▸ **ABOUT THIS TASK**
Reproduce exactly the lines of the material beneath, from the line that contains "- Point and" to the line that contains "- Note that", both included, and no other lines.

▸ **DATA EXTRACT**
· · ·
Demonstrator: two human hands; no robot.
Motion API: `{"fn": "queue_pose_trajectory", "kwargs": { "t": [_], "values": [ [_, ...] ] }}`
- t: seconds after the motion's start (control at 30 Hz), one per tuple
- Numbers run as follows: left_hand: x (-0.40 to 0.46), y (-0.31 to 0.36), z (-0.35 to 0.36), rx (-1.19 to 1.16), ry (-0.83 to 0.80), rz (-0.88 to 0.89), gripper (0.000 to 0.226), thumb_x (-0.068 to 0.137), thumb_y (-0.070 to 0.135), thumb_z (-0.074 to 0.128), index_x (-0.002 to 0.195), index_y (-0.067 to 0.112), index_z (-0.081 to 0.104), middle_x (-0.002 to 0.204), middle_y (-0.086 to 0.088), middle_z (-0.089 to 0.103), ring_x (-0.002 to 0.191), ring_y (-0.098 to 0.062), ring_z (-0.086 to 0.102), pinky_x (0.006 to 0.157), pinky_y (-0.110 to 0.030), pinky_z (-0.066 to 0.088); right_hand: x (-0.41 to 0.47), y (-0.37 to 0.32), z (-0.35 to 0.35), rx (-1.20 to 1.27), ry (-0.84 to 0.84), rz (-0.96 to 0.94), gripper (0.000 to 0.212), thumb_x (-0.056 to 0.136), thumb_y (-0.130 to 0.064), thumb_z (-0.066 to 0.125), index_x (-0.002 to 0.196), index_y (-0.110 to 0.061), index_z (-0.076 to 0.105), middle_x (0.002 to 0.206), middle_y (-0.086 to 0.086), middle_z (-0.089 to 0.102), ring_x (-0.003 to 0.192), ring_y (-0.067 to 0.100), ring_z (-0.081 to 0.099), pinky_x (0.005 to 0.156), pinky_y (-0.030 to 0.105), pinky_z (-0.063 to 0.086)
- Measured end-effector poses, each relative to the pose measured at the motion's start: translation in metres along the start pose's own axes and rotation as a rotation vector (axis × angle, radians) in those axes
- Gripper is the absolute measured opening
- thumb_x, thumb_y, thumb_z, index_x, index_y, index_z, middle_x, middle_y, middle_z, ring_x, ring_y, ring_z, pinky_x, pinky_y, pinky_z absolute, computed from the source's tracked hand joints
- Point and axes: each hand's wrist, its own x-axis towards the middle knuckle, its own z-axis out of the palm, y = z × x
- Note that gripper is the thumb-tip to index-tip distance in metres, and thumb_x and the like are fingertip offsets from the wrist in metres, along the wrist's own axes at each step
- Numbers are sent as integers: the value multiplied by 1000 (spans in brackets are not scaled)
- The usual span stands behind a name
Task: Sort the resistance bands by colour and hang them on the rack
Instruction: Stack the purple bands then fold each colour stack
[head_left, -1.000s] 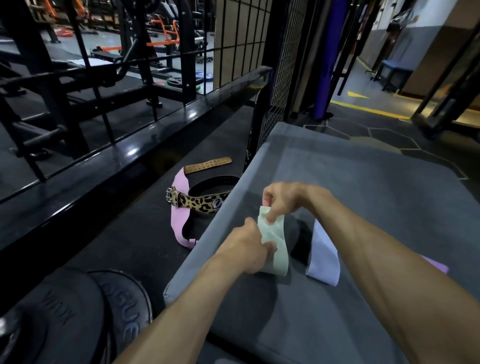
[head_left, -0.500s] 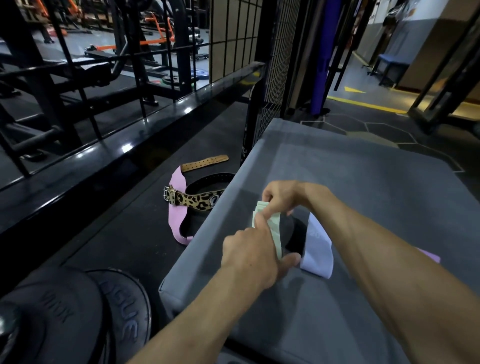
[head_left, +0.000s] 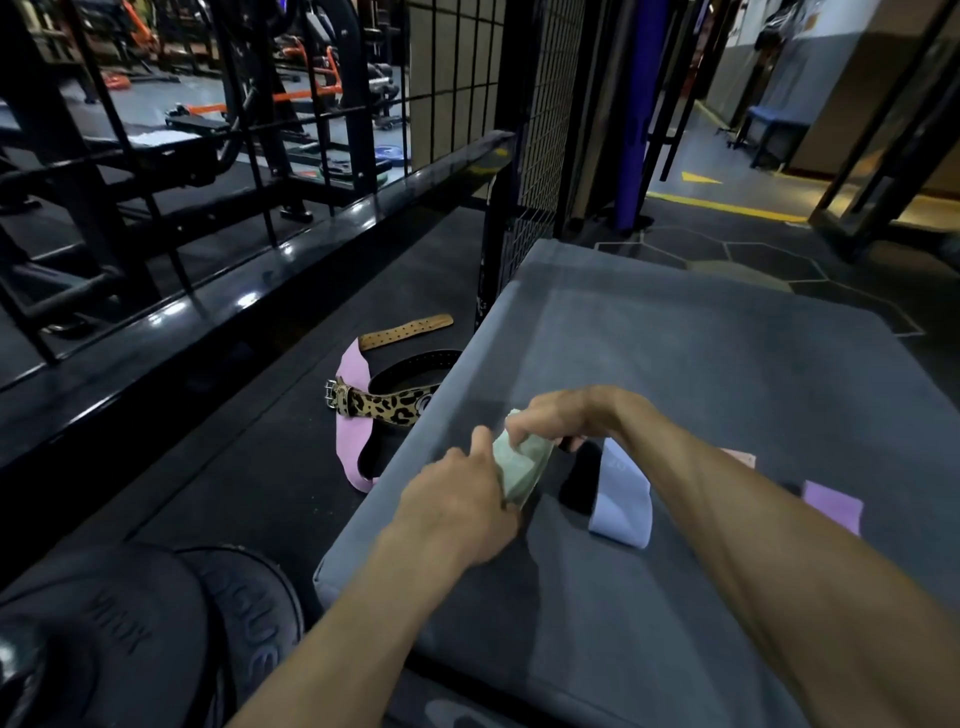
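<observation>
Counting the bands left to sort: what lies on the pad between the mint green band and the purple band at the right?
In the head view, a lavender band lies between the mint green band and the purple band.

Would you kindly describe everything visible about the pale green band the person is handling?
The pale green band looks like soft woven fabric, bunched and folded into a thick wad rather than lying flat. It sits just above the grey padded box, near its left edge. The left hand grips its lower side and the right hand pinches its top. A lavender band lies close by, apart from it.
</observation>
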Motion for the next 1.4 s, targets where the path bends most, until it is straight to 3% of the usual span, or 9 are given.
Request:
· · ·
▸ **RESPONSE TO THIS TASK**
- Point and axes: each hand's wrist, its own x-axis towards the middle knuckle, its own z-axis out of the palm, y = z × x
- Note that gripper is the thumb-tip to index-tip distance in metres, and thumb_x and the like are fingertip offsets from the wrist in metres, along the wrist's own axes at each step

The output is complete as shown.